Wall-Ye is one of a handful of similar projects under development in the wine world. Both California and New Zealand are developing intelligent vision-based pruning robots. Richard Green of the University of Canterbury is developing a pruning robot backed by French drinks giant Pernod Ricardo. He predicts it will save the New Zealand wine industry 17.6 million Euros ($23 million) per year through increased productivity and reduced yield losses. But it's not just about labour costs; it's about the quality of the pruning. We often have novice pruners who have to be trained each year,' Green said. In California, Vision Robotics founder Bret Wallach said their robotic vine pruner, still in test phase, is three metres (10 feet) tall with eight cameras, and pairs a 3D model of the vines with customised pruning rules.
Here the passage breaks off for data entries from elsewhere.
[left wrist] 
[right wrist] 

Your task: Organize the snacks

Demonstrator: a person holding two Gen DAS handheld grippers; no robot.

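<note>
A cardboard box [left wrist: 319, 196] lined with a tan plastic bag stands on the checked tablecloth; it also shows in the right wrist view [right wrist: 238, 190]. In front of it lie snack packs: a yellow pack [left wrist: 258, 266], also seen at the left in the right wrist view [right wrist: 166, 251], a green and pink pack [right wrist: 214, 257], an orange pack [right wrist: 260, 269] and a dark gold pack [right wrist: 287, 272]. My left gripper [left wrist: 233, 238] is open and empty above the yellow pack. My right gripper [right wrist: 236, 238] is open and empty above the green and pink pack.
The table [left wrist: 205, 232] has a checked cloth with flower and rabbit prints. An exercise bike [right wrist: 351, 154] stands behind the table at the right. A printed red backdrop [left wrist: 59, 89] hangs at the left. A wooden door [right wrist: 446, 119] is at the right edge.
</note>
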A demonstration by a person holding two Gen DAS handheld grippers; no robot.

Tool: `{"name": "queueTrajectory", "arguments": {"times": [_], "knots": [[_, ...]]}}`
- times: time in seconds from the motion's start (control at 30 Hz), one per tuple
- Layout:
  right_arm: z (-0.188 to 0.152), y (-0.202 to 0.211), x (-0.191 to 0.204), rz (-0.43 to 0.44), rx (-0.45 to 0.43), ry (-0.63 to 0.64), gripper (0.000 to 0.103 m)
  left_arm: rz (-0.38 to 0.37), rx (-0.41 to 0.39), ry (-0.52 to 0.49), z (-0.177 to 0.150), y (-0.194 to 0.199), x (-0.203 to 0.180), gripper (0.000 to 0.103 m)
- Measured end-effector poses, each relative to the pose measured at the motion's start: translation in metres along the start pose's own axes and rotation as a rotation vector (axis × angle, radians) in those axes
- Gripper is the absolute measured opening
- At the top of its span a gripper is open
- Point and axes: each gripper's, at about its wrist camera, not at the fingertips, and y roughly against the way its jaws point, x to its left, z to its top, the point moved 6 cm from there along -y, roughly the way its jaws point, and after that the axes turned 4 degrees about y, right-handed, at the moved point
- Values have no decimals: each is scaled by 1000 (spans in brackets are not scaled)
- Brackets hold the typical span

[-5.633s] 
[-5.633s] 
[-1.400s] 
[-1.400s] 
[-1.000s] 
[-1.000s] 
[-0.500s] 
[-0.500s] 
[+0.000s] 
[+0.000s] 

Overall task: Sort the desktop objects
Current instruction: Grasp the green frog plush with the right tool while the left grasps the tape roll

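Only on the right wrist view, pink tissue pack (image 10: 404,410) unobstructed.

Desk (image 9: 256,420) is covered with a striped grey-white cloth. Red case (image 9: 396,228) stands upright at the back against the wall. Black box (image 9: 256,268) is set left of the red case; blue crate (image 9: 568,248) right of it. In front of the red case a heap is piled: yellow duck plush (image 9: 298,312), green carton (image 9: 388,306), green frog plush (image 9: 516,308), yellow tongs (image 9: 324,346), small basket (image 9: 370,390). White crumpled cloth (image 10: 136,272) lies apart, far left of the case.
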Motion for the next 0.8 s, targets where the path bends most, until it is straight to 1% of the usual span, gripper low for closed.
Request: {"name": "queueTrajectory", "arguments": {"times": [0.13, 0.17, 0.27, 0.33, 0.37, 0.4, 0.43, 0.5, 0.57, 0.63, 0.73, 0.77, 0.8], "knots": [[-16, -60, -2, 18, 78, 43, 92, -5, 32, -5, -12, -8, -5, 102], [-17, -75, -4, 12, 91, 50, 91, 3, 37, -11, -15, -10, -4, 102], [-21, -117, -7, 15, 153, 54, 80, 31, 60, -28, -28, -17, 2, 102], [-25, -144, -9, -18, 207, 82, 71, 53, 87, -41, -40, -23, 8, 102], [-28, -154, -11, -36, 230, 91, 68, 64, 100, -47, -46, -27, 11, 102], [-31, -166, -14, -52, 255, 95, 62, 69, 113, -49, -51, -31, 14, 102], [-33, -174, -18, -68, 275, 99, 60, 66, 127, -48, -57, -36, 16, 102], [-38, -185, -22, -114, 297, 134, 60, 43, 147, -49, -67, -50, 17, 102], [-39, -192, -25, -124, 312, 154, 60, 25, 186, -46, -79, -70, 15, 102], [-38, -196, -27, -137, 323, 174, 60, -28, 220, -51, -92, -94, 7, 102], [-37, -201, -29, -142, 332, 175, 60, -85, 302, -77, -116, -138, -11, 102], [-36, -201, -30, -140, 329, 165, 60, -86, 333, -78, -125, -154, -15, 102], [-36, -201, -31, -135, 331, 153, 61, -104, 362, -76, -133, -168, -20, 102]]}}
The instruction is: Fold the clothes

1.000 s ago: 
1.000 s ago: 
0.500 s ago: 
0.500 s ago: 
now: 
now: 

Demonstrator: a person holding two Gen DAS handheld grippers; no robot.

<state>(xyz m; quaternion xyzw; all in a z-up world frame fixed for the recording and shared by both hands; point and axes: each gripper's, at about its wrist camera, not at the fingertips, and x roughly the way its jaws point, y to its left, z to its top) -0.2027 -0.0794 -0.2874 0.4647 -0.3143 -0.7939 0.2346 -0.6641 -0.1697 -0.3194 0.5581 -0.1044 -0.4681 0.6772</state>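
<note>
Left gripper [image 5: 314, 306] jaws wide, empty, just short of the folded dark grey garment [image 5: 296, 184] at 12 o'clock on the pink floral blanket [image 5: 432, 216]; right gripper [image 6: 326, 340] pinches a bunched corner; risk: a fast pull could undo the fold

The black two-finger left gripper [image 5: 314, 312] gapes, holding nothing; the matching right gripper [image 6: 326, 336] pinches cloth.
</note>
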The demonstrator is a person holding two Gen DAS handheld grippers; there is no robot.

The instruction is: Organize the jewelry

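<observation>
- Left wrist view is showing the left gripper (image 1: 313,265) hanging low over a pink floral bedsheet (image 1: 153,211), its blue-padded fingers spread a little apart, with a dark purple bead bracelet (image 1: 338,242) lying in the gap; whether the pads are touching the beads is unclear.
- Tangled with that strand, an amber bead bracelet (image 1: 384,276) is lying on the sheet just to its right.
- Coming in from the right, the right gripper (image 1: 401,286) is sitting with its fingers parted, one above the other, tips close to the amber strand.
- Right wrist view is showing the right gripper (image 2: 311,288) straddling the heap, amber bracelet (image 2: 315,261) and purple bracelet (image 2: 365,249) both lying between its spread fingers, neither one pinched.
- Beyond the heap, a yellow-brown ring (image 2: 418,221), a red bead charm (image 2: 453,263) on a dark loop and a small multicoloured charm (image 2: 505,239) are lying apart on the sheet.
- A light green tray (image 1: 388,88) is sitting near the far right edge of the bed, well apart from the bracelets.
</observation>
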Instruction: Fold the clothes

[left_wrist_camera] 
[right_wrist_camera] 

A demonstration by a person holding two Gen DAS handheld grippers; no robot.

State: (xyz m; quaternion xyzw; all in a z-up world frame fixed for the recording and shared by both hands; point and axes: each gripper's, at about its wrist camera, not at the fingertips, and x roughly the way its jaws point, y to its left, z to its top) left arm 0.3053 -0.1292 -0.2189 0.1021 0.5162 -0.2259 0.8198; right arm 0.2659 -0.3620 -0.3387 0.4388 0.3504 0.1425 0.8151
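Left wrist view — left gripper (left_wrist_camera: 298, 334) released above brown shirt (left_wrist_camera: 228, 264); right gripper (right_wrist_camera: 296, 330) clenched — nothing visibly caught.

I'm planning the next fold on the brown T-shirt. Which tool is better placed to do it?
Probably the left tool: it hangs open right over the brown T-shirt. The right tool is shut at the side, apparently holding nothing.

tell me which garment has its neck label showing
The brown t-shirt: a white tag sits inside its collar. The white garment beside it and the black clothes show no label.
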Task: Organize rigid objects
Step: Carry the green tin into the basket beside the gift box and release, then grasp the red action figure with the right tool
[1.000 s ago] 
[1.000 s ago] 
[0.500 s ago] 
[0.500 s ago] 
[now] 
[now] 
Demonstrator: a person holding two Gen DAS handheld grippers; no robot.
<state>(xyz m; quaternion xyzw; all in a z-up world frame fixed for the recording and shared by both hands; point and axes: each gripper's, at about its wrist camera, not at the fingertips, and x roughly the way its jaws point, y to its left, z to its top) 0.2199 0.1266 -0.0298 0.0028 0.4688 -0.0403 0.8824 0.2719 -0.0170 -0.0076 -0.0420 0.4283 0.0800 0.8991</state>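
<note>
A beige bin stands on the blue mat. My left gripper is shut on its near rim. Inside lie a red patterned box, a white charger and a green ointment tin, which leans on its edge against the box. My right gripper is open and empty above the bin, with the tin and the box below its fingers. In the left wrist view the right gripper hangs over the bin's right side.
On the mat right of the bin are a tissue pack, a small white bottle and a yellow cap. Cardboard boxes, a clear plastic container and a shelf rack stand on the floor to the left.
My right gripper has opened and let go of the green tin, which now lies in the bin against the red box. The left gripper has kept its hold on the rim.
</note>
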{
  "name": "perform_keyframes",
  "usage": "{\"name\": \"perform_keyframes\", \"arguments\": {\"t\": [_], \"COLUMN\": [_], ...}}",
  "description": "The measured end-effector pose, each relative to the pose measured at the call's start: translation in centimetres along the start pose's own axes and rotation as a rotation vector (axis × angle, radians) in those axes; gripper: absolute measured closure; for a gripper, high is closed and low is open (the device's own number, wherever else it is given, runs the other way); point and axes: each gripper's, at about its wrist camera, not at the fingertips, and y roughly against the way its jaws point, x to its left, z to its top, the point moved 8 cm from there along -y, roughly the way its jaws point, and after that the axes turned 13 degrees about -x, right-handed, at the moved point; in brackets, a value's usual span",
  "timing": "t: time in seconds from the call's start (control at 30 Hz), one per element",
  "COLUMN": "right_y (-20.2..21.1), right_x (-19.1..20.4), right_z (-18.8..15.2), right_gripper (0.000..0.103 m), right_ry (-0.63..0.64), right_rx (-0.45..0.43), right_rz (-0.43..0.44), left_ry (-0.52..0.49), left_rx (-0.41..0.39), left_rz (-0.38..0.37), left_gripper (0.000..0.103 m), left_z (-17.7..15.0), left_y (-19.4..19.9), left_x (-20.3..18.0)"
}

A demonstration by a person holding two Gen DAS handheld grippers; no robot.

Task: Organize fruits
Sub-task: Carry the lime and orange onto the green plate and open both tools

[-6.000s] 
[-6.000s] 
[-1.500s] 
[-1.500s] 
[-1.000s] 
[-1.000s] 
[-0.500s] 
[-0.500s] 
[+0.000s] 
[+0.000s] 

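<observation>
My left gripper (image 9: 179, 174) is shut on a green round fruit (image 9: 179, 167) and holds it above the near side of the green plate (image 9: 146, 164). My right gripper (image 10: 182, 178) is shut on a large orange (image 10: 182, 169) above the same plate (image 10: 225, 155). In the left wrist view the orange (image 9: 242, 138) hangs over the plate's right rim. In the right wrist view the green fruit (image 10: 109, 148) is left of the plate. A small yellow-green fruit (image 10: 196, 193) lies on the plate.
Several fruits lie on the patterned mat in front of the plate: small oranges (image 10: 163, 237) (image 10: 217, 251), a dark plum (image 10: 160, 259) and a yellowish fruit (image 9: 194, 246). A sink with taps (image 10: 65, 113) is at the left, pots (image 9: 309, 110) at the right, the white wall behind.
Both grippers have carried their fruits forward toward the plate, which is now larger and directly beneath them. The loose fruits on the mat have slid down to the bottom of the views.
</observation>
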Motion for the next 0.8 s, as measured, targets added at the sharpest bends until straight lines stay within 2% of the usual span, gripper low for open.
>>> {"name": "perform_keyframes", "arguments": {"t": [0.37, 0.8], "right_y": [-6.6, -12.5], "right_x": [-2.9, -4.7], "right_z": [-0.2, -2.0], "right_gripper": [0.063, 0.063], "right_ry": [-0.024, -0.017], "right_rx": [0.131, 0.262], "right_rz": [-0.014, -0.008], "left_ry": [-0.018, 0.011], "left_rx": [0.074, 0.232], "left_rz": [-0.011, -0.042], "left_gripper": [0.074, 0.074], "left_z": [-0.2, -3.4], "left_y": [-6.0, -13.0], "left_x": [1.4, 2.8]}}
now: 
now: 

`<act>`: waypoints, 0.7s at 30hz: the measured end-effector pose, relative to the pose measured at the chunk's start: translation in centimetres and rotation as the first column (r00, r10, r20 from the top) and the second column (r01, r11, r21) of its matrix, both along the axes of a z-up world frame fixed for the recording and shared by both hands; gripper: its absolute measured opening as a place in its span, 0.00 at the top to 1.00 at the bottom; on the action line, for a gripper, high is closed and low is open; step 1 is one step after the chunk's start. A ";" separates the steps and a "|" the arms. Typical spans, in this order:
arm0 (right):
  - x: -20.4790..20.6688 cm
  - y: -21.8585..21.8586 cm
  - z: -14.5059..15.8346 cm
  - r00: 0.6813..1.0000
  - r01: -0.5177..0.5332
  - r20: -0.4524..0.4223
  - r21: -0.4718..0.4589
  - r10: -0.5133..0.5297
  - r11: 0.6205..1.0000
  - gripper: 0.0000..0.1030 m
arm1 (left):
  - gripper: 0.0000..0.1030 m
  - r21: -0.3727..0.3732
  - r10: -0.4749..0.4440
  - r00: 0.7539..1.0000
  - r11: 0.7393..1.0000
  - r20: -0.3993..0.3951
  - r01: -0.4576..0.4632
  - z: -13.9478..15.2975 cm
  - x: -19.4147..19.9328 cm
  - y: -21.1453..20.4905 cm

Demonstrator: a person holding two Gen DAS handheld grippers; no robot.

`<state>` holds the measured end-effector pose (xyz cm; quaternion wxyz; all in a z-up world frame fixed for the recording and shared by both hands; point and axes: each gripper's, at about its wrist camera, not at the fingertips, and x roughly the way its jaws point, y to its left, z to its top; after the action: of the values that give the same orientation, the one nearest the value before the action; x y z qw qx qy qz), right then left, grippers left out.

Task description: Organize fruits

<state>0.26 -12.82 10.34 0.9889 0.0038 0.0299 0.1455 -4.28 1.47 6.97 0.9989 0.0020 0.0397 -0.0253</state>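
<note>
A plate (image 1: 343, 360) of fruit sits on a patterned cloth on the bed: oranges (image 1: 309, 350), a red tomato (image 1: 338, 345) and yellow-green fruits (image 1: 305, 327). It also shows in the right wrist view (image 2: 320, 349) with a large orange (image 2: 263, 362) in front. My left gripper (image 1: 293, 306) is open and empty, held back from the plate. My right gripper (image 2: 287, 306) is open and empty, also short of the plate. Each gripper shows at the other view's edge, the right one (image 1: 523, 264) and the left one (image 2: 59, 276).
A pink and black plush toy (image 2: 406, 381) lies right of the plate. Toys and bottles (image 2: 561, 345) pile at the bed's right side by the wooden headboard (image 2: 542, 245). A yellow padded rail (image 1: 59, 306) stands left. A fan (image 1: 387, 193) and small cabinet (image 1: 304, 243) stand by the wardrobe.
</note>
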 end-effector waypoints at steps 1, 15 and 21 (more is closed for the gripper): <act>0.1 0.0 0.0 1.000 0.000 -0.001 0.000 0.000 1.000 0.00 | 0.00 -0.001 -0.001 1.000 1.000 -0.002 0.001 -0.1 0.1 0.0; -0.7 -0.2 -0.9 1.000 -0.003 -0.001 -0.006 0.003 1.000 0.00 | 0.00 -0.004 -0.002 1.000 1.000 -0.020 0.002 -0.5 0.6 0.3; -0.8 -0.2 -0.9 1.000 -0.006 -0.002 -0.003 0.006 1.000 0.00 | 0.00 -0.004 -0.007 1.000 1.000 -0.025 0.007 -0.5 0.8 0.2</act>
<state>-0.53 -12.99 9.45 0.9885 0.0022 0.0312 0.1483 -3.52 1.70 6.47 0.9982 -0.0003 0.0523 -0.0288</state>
It's the same rules you would give a manual crew,' said Wallach. But manual crews are growing scarce in California. 'And it gets worse every year. Labour issues aside, some French growers are unwilling to see robotic pruners industrialise what has historically been a craft-based product. Technically it's interesting, but intellectually, it's inconceivable. It doesn't fit with my philosophy of making a grand worth of an easy fortune cru,' said Philippe Bardot, owner of Chateau du Val d'Or. I'm all for automating robots to carry out monitoring provisions and certain tasks, but not pruning.' Pruning is a particularly sensitive task. This is because it tells the vine how many bunches of grapes to produce and affects its ability to ripen the fruit to perfection. Also carry out planed cultivation makes for easier figures rather than whole crop been left to over ripen and dilemma of vast waste.